That doesn’t mean that I suddenly want to get get more emails, texts, or phone calls with ideas or offers. A kind neighbor has volunteered to take over managing that for me. She has set up a separate email address ([email protected]) where people can email specific ways that they feel like they can serve. If I’m being brutally honest, it really isn’t helpful when people say, “Let me know if you need anything!” or “I can help with anything!” I am only likely to reach out to someone if they have been specific about what they are able to do (and that I can trust isn’t a huge burden on them). Not everyone would be comfortable making a meal, or helping with homework, or doing shopping, etc.

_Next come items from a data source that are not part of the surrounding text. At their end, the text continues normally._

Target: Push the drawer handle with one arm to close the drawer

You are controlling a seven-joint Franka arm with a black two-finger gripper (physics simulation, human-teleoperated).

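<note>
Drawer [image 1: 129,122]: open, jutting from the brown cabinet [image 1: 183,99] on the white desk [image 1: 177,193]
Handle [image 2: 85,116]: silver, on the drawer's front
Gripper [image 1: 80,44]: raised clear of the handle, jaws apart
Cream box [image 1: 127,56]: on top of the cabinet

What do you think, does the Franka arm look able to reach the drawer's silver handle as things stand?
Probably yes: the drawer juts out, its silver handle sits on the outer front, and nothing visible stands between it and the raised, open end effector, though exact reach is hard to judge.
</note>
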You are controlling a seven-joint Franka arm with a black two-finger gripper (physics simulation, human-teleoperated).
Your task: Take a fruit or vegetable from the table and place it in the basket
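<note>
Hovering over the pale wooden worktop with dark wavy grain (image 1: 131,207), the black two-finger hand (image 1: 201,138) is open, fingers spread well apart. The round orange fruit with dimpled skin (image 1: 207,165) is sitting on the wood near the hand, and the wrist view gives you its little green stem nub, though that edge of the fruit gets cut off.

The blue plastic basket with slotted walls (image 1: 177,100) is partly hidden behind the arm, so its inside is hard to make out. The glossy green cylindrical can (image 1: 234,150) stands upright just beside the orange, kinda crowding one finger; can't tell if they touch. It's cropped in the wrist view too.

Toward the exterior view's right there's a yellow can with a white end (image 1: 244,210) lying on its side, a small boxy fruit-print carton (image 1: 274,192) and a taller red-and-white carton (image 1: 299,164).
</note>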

There is NO OBLIGATION to email. In fact, that would probably be pretty overwhelming if everyone did. But if you ever have a specific thought come to mind of a way you feel like you would (and could) help anyone in my family, now there is a (more manageable) outlet. You may think of something that fills a need I didn’t even know existed. My neighbor is going to create a Google doc spreadsheet for us to keep track of things. I simply don’t know what the future holds and what help I might need to ask for in the coming months.

I’m including a picture here of these beautiful tulips. They certainly weren’t something I would have thought to specifically ask for, but a sweet friend delivered them to me a few weeks ago as little stalks barely pushing through the dirt. Little did she know that they would bloom on what proved to be the very hardest day for me (thus far), and how much seeing them when I got home momentarily lifted my spirits.

You are all so wonderful. Thank you for your words of encouragement, your prayers, the way you have uplifted me and my family. Thank you for your patience that I haven’t been able to respond regularly to all of the texts or other communications. I do feel your love and your genuineness and your goodness in all of those offers, and in every comment, every Facebook like, every heartfelt message. Love to you all.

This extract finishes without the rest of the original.